Она говорила себе, что, по-видимому, отвыкла жить в городе и суета этого города утомляет её особенно. Она намеревалась пробыть в Сталинабаде дней десять, а на четвёртый сложила манатки и уехала обратно.
Проезжая ещё раз по городу, который она любила, как мать любит ребёнка, выросшего на её глазах, она вдруг уяснила себе, что это уже не подросток, а взрослый, большой город, и внезапно почувствовала себя старой.
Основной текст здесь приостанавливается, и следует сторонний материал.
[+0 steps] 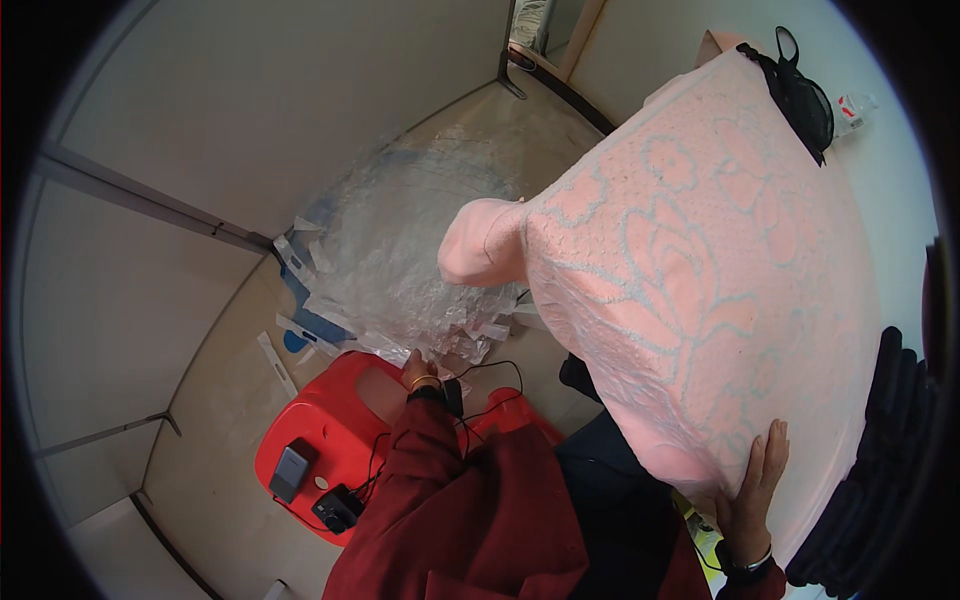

Так мать, не видевшая долгое время сына и представлявшая его себе всегда, в письмах и воспоминаниях, по-прежнему резвым мальчиком в куцых штанишках, приехав, встречает на вокзале усатого дядю, и с волнением, которое сын воспринимает как волнение от встречи, она осознаёт впервые, что жизнь прошла и что её не вернуть.
Синицына не любила больше Сталинабада.
В двенадцати километрах от города дорогу загородил Кафирниган. Вода разрушила мост и унесла запасной паром. Лопнувший трос валялся тут же на берегу, как огрызок стальной цепи, с которой сорвалась река. На обоих берегах толпились люди и машины. Это была обычная история. Каждый год к весеннему паводку дортранс укреплял мост, и каждый год река, как кегельный шар, вышибала из-под него сваи.
Синицына не хотела возвращаться в город. Она решила переправиться на люльке, которую наладили сапёры, протянув высоко над рекой новый трос. Люлька была сделана из доски, прикреплённой толстой проволокой к движущемуся блоку. Красноармейцы с той стороны тянули канат. На доску надо было лечь животом. Внизу клокотала река, над головой жалобно скрипел блок, в руках сухо трещала напряжённая проволока. Синицына закрыла глаза.
«Если проволока лопнет, будет оглушительный удар и потом ничего, – бесконечное спокойствие».